**PROMPT**
Nothing but the pictures should be dropped; repeat the rest of the data below exactly.

**EXERCISE DATA**
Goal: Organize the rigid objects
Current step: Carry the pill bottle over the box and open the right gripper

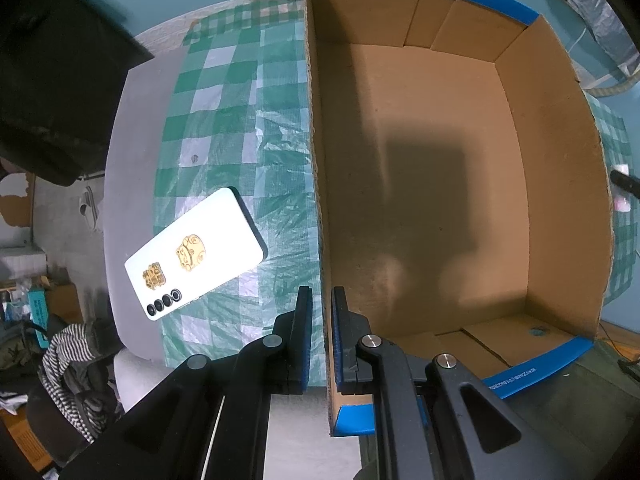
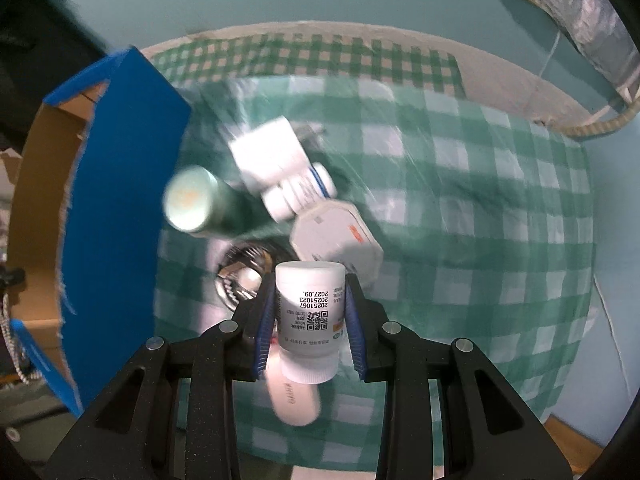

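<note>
Left wrist view: left gripper (image 1: 322, 336) has its fingers pinched on the near-left wall of the cardboard box (image 1: 316, 184), one finger outside, one inside, steadying it. Box interior looks bare, only a shadow on the floor panel. A white phone (image 1: 196, 254) lies back-up on the checked tablecloth (image 1: 224, 128), just left of the box, apart from it. Right wrist view: right gripper (image 2: 310, 316) is clamped on a white pill bottle (image 2: 309, 312), cap toward the camera, lifted clear of the cloth. Below it: green can (image 2: 192, 200), a second white bottle (image 2: 300, 192), an octagonal white container (image 2: 336, 236), a metal item too blurred to identify, all clustered together. Box sits to the left. Judgement: transfer step, bottle picked, not yet placed; next move needs a swing left over the blue rim and a low release. Surface is a table under green-white cloth with a plastic cover; teal wall behind, clutter at left.
</note>
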Demonstrator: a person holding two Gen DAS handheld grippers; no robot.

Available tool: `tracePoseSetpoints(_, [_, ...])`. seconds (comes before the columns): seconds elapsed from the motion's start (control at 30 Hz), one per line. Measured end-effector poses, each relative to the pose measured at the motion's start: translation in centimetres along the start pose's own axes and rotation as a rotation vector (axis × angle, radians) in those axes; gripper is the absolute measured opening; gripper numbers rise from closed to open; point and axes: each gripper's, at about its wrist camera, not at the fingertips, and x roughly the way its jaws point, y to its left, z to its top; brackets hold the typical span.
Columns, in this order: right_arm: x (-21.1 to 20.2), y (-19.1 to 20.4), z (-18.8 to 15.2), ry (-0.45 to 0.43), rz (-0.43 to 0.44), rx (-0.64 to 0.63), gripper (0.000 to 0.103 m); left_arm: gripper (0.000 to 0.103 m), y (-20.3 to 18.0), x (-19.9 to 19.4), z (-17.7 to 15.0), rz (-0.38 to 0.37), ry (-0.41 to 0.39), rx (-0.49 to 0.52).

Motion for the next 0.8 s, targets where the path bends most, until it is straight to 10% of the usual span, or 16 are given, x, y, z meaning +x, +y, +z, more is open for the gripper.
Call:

**OUTPUT OF THE TASK**
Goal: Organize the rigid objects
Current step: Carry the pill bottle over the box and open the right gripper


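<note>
Left wrist view: left gripper (image 1: 322, 336) has its fingers pinched on the near-left wall of the cardboard box (image 1: 316, 184), one finger outside, one inside, steadying it. Box interior looks bare, only a shadow on the floor panel. A white phone (image 1: 196, 254) lies back-up on the checked tablecloth (image 1: 224, 128), just left of the box, apart from it. Right wrist view: right gripper (image 2: 310, 316) is clamped on a white pill bottle (image 2: 309, 312), cap toward the camera, lifted clear of the cloth. Below it: green can (image 2: 192, 200), a second white bottle (image 2: 300, 192), an octagonal white container (image 2: 336, 236), a metal item too blurred to identify, all clustered together. Box sits to the left. Judgement: transfer step, bottle picked, not yet placed; next move needs a swing left over the blue rim and a low release. Surface is a table under green-white cloth with a plastic cover; teal wall behind, clutter at left.
</note>
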Demonstrator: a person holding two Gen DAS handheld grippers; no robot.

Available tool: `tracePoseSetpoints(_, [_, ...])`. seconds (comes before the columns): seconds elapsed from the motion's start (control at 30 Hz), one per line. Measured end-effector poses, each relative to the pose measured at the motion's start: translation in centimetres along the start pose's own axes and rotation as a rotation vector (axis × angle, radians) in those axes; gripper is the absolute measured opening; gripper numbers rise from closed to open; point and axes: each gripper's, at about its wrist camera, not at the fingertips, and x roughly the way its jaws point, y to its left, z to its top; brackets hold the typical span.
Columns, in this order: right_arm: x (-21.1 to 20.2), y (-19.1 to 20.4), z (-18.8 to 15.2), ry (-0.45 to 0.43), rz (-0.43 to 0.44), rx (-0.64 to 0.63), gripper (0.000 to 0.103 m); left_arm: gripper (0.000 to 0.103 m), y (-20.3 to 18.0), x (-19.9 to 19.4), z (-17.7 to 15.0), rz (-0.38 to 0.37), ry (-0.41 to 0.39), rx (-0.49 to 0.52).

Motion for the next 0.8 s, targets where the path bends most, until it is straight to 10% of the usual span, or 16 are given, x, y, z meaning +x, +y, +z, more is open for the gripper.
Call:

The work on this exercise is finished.